The lights in the room were turned off but the glare of television kept the room dimly illuminated. She heard when he opened the front door and she knew from habit that he‘d go into the kitchen to look for food. She instinctively picked up my cell phone to look at the time. 11.50pm. She closed her eyes and hurriedly put her phone under the pillow to avoid the backlight bringing attention to her side of the bed. She heard him bang across the rug towards the wardrobe, he was hanging his jacket. He was going to turn off the t.v and slide into bed. She had an acute sense of his every movement.

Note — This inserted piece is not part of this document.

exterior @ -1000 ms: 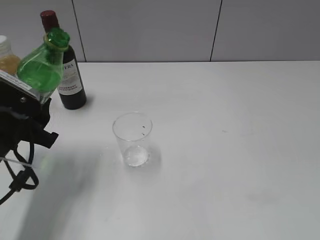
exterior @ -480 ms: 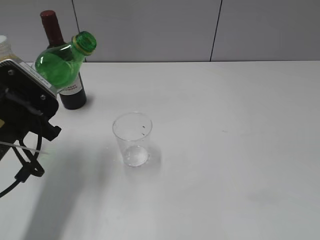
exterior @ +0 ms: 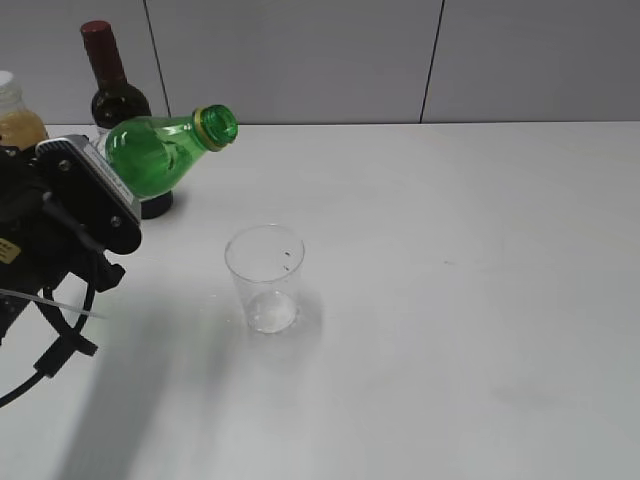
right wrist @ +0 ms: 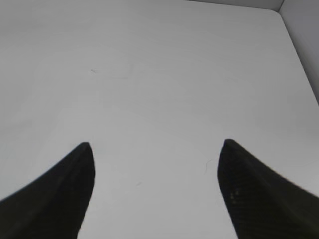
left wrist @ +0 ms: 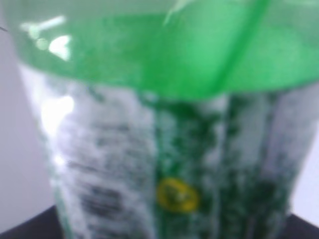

“I left some food for you in the oven. There’s chicken wrapped in foil in the fridge”

“Thank you”

There was an awkward silence. There was always an awkward silence between them, that is why she preferred having the TV on. Something, anything to dispel the discomfort that had settled in their home. He sat up on the bed and stared straight ahead.

 “Do you wanna talk?”

“No. I just want to sleep” He was trying to reach her and he was running out of ideas.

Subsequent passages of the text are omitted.